The galleries proper start with prehistory, or “London Before London.”

Upon entering the galleries, this is to the right. “Looking for Londoners” is straight ahead.

It is interesting to note that, due to the layout of the building, the first layer of exhibits is actually on the top floor, and one must go downstairs to continue into the “Modern” era (post-Great Fire to today).

The Roman Gallery is on the right, one could bypass the entire upper floor by walking along this channel. Note “People’s City” on the floor below.

There are many interesting objects to look at, and the Museum does an excellent job of maximizing square footage in order to include as many items as possible. Seriously, the periods on the upper floor contain just oodles and oodles (to use the academic term) of stuff. So. Much. Stuff.

A sampling of all the stuff.

We move from prehistoric London to the Roman Gallery,

More stuff.

. . . where in addition to the displays is a viewing area in which a part of the original Roman Wall can be seen.

I was torn between admiration for the sheer quantities included and a feeling of helplessness from not knowing where to look next. Usually it went from “Wow look at all of this!” to “Wow, look at all of this?” to “Wow, look at what I just saw in this specific case!”

Leather bikini bottoms.

I think in the end I’m going to have to go with admiration for the sheer quantities included, the layout and display methods used kept things interesting and engaging, and the items were fun to look at and over. If there was something that didn’t seem super exciting, it was easily passed over on the quest for what was, and there were so many things all around that one was virtually guaranteed to find something to suit even the most exacting of tastes.

After the Romans came the Medieval period (including the subgroup of War, Plague, and Fire), all done up with stonework and weaponry, with religious subjects and interiors of homes.

Medieval London

Things!

Lots and lots of things.

I am a big fan of the layout (as previously stated), but I really adore those glass cases standing in the middle of the floor. They add depth and dimension that I find very appealing, perhaps even more so as they add a level of mystery: What’s behind that case? What will I see when I walk around it? It’s like being in a garden, they always say to add curves to the flower beds and to the paths for interest, flow, and excitement.

(Needless to say I was already excited, but still. The general idea holds true.)

The Great Fire of 1666 brings us to the end of Old London and ushers us into the New, or Modern London. Here the Museum has taken advantage of the aforementioned two-stories, locating Modern London down a flight of stairs, moving us, if you will, both physically and mentally into a new state of mind.

Down down down . . . .

It is interesting to note that the layout – and subsequent feel – of the two floors is very different.
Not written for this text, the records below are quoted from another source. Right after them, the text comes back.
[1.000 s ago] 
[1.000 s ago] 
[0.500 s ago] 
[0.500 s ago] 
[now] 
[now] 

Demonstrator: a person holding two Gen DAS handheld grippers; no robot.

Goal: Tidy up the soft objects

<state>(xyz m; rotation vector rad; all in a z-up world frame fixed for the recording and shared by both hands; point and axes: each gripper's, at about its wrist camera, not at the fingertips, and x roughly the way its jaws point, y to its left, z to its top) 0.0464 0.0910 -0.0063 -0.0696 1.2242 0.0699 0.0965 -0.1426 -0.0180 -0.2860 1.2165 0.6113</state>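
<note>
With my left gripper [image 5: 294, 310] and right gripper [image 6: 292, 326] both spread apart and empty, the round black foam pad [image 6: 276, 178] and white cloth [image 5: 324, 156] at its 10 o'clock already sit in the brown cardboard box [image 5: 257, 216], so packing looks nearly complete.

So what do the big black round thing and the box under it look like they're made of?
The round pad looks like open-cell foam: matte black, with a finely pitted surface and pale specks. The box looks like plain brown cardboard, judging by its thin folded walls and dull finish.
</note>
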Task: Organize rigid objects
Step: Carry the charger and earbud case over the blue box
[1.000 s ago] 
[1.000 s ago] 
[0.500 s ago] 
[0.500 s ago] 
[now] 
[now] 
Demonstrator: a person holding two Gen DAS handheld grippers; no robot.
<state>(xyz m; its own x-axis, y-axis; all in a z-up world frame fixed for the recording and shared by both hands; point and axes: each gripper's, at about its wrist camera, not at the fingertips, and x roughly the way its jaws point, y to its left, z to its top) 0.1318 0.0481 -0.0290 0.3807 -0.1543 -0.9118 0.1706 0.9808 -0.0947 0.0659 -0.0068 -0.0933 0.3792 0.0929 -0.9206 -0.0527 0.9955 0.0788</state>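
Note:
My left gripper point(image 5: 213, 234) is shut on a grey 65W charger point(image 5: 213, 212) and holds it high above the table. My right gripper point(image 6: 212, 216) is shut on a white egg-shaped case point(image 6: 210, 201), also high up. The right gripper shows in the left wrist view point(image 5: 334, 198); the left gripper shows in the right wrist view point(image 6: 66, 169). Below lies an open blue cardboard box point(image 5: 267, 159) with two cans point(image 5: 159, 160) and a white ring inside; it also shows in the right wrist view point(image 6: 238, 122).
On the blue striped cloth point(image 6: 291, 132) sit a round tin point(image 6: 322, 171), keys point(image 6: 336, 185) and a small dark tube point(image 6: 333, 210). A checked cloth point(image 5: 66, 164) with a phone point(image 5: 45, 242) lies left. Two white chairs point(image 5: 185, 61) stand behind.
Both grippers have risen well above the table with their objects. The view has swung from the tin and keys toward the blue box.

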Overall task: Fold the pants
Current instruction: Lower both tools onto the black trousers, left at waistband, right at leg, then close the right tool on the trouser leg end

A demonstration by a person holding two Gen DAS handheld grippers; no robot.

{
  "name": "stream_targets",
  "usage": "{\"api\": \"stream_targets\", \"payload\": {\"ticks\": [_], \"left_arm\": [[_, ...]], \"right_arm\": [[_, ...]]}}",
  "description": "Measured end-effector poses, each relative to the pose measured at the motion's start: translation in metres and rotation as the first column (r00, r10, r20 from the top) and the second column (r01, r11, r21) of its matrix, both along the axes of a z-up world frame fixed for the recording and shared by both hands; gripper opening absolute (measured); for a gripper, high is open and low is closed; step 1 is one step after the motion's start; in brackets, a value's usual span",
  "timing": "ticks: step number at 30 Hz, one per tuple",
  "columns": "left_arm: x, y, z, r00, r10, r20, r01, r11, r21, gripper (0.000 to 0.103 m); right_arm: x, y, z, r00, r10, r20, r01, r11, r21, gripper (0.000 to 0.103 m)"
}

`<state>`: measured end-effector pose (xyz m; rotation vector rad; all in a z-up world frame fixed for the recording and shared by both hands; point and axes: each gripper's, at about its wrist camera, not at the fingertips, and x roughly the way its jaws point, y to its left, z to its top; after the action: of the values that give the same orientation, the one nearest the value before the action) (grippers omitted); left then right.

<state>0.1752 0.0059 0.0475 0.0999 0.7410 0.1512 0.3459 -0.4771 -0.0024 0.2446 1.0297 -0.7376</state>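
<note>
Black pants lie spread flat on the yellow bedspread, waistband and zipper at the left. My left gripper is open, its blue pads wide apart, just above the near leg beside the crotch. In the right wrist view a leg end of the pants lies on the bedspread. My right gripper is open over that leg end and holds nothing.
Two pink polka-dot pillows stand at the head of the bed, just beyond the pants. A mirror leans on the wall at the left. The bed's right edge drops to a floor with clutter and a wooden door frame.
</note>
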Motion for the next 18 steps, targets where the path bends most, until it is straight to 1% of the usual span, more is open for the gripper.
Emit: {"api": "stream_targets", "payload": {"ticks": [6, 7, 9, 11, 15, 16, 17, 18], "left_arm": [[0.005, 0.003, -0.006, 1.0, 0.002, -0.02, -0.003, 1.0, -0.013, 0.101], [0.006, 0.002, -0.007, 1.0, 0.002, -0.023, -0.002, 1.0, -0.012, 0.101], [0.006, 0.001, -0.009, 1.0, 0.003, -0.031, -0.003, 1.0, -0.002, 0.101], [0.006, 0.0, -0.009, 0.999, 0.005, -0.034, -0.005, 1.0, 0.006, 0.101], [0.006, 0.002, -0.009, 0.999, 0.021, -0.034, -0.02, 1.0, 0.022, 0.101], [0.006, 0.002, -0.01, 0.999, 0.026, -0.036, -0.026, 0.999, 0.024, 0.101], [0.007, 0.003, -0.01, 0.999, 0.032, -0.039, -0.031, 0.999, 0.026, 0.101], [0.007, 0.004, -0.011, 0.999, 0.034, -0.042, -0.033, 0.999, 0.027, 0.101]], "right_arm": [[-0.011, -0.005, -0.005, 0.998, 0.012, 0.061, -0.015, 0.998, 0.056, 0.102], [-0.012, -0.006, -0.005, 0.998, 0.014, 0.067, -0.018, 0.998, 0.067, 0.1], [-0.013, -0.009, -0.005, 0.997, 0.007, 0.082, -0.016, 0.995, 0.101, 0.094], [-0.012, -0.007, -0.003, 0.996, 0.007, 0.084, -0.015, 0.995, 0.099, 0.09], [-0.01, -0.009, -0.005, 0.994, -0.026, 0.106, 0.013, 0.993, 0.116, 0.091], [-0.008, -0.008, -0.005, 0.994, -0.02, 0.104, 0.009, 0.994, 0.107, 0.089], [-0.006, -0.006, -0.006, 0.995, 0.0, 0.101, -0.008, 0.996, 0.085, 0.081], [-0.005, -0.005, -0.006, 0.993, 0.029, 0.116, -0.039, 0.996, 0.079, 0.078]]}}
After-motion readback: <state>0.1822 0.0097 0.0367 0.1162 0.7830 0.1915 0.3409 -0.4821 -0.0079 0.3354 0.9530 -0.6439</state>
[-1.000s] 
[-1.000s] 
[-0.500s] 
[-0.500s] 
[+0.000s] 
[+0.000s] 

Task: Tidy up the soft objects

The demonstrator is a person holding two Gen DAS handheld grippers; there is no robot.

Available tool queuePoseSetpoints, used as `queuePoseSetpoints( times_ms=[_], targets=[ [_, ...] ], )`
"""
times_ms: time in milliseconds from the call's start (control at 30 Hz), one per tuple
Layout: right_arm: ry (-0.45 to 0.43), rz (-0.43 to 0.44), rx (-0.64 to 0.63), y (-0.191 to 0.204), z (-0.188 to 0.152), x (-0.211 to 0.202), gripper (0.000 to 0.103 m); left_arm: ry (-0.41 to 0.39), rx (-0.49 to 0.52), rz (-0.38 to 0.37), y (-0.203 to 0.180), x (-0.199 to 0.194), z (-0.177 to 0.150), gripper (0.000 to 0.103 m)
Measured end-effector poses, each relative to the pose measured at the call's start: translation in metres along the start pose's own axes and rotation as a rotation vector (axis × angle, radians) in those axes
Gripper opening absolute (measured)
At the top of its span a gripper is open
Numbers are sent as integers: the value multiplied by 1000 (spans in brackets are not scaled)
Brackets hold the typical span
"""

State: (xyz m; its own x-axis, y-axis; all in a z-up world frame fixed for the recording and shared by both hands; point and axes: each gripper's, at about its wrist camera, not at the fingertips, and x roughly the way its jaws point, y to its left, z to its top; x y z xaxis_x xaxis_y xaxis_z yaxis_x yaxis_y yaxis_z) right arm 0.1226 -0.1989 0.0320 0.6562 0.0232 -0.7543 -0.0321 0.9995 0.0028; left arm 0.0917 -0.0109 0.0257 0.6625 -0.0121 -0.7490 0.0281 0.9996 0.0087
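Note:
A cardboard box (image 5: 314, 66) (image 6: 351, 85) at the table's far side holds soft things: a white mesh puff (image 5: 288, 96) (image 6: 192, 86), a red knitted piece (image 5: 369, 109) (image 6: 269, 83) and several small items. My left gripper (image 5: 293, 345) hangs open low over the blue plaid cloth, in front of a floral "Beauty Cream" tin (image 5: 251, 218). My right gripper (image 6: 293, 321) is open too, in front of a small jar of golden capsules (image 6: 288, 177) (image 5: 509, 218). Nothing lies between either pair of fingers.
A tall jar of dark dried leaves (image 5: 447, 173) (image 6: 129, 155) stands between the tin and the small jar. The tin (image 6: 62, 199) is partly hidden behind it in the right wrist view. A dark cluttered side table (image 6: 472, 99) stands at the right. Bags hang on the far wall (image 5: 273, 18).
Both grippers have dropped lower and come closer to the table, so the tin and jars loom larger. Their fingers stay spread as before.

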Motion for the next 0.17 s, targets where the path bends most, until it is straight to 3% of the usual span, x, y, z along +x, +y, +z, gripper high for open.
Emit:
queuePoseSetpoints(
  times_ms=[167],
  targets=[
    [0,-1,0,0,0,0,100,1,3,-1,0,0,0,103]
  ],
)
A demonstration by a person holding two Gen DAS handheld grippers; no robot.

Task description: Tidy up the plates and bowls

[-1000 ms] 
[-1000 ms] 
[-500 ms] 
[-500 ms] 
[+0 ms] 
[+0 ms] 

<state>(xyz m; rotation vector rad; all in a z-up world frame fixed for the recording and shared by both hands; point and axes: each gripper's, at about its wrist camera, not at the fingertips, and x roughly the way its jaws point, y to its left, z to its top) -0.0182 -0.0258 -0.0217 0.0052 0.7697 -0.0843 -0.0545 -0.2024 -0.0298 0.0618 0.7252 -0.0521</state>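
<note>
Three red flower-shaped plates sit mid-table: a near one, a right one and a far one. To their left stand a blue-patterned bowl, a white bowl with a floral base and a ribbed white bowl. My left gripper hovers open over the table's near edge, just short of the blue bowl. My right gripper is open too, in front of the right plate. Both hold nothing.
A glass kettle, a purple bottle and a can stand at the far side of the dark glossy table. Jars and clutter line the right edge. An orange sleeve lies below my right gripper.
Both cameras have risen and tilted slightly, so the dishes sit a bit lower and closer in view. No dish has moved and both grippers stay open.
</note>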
The top floor, pre-modern London, is very typical “Museum”. It is similar, for example, to that of the V&A, with the glass cases and placement of items on both the sides of the room and in the center. It has altogether a more formal, stately feel to it; although not nearly on the same level as the British Museum, it is certainly more so than the lower level of the Museum of London that deals in the modern and post-modern.

The lower floor is an altogether less constrained, inviting and interactive experience. This is not to say that the scheme that worked so well up top is done away with – it’s not – but the overall feel of the plan is different. Children seemed to have a lot more fun in the lower level than on the first, and I too found myself lingering longer and moving a bit slower.

I think in part this is due to the greater concentration in items and the divvying up of space on the lower level. There, individual rooms have been created with specific focuses in each, while the top was more of one long, continuous space partitioned through the use of cases and erected barriers, calling for constant movement over frequent stops.

These exhibits move in a clockwise fashion around a central wall showcasing the faces and quotes of famous people in regards to London:

If one wished, one could walk past the entire lower level and straight into the cafe, much like one could walk around the upper level, down the stairs, and to the cafe. It’s a wonder most people don’t do just that. (I tease, of course. Who could eat muffins when HISTORY is right around the corner?)

Anyway, the exhibits are so alluring the temptation for tea and “biscuits” can’t be that great.

The first area, however, is not very promising. In order to enter it one first must walk down the stairs and into what is essentially a long walkway:

The Galleries of Modern London.

You can see the stairs on the far left; to the right is the nice exhibit that must be passed through in order to reach the not-so-nice exhibit, visible to the left and slightly behind the sign.

The pathway. Turn left for nice exhibit, head straight and to the right for tea and muffins.

. . . intentionally diverting to the left into an exhibit on London’s production and industry in the late 17th and 18th centuries, which is part of the overarching subject “Expanding City: 1670’s – 1850’s”.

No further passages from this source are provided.